What does it take for data to become understandable – even for machines? Patrik Kompus, PhD candidate in Semantic Web technology and backend developer at MetaSolutions, explains how linked data brings meaning to information and how EntryScape makes the technology accessible to everyone.
As early as the 1990s, Tim Berners-Lee – inventor of the World Wide Web and the mind behind the Semantic Web – described how data must be structured to be understood and connected. His vision was a web where information is not just displayed, but gains meaning through clear properties and relationships. A web where content becomes understandable not only to people, but also machines.
That same principle is what drives Patrik in both his research and his development work at MetaSolutions. He wants to contribute to a more logical and understandable approach to information where we structure data in ways that reflect how our own minds work.
Do you want to read this blog post in Swedish? Click here!
“People don’t think in tables. We think in associations: in places, relationships, and contexts,” says Patrik.
To illustrate what he means, he asks you to think of your old school. What comes to mind is not a list, but a mental image of teachers, hallways, and personal connections. A network of meaning, rather than rows and columns.
Connected data creates real value
Many organizations sit on large amounts of data but lack the means to make it truly useful. Without context, information remains isolated and difficult to reuse. This is where the Semantic Web approach adds value. By giving each piece of data clear properties and connections, we create structure and meaning.
But how does it actually work?
Imagine a box of hundreds of photographs. Each photo shows a place – like an amusement park, a museum, or a nature reserve. The image itself is the data. But unless someone has written down what the photo shows, where it was taken or when, the box quickly becomes a mess.
To make the photos understandable, we need to add properties to each one. For example:
- Type of place: an amusement park
- Location: Barcelona
- Date taken: July
Now we’ve started to structure the data. But we can take it a step further.
Instead of just writing “Barcelona” or “an amusement park” as plain text, we can link those terms to shared vocabularies or reference lists where each concept has a clear and unambiguous meaning. For example, a national list of geographical names or a standardized classification of place types.
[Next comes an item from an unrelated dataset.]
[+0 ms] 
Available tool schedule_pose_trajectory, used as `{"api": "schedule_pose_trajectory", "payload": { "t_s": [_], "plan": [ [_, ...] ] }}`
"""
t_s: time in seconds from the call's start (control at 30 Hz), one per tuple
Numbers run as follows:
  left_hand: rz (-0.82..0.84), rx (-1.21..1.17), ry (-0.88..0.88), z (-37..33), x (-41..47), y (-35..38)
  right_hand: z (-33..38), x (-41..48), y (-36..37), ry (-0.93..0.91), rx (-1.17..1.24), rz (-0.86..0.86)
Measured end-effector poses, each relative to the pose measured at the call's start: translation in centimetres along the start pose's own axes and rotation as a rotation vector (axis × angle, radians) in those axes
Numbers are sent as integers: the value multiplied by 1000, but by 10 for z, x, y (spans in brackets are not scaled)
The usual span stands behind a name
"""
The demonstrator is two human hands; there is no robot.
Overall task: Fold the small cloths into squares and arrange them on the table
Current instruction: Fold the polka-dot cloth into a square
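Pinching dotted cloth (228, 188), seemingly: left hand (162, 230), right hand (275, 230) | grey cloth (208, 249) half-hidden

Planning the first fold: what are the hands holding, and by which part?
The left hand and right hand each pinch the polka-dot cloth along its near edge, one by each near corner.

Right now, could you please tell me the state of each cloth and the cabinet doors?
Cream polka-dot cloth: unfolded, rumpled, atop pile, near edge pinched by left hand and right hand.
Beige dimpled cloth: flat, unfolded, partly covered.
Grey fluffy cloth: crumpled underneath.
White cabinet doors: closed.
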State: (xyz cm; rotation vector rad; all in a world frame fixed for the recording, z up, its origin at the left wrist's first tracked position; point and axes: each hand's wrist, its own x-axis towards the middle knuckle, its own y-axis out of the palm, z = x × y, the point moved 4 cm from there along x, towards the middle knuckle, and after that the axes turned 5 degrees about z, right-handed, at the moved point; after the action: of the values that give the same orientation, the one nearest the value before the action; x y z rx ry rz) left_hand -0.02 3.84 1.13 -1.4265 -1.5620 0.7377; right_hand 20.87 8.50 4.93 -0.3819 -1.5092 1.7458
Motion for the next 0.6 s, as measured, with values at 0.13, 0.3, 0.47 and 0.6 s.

Read also: Team MetaSolutions – Patrik Shows Us The Power of Connections
Only when those links are in place does the information become searchable and meaningful across broader contexts. That’s when you can start asking questions like:
“Show all amusement parks in Spain that are open in July.”
“Which nature parks in southern Europe were documented in 2022?”
And the system can provide a relevant answer, because it understands what you mean.
Want to see what happens when data is structured and connected through shared standards? Check out Visit Sweden – a national tourism portal built with EntryScape.
Linked Data in Practice – How It Works
It’s easy to assume that linked data happens automatically. That the system just “understands” how information fits together. But storing data is not enough. To be useful, it needs structure and context.
And to make data understandable and reusable, it needs a clear model – defining which properties it has and how they relate to each other. But that’s not all. For other systems to understand the content, the model must follow a standard – a shared way of describing information.
- Structure refers to how information is organized. For example, that a place has a name, an address and opening hours.
- Standards are agreements about how that structure is described, so others can interpret and reuse the data in a consistent way.
Creating linked data is, at its core, a technical process. It often requires code, ontologies, conceptual models, and great attention to detail. And this is where many people get stuck.
“There are probably a lot of people who don’t understand why their CSV files aren’t considered linked data,” says Patrik.
“It’s not that the data is bad – it’s just missing the connections needed for other systems to truly interpret and use it.”
EntryScape – Making Data Understandable, Not Just Published
EntryScape is designed to lower the barrier to linked data. Instead of requiring code, the platform provides an interface where you can create and publish structured information – with clear properties and connections – without writing a single line of code.
With EntryScape, you can:
- Define a clear structure for each data item (its properties)
- Link information to shared concepts and reference lists
- Follow open metadata standards like DCAT and SKOS
- Or create your own concept models and property lists, tailored to your domain
- Publish data that is discoverable, understandable, combinable, and reusable
Do you want to try EntryScape Free? Click here!
Structure is what gives data meaning. With the right properties and links, each piece of information becomes part of a bigger picture, not just an isolated row in a spreadsheet. But building that kind of structure doesn’t have to be complicated.
As Patrik concludes:
“EntryScape makes it possible to create meaningful, connected data without needing to be a developer. It’s about lowering the barrier – so more people can turn their data into something others can actually understand and use.”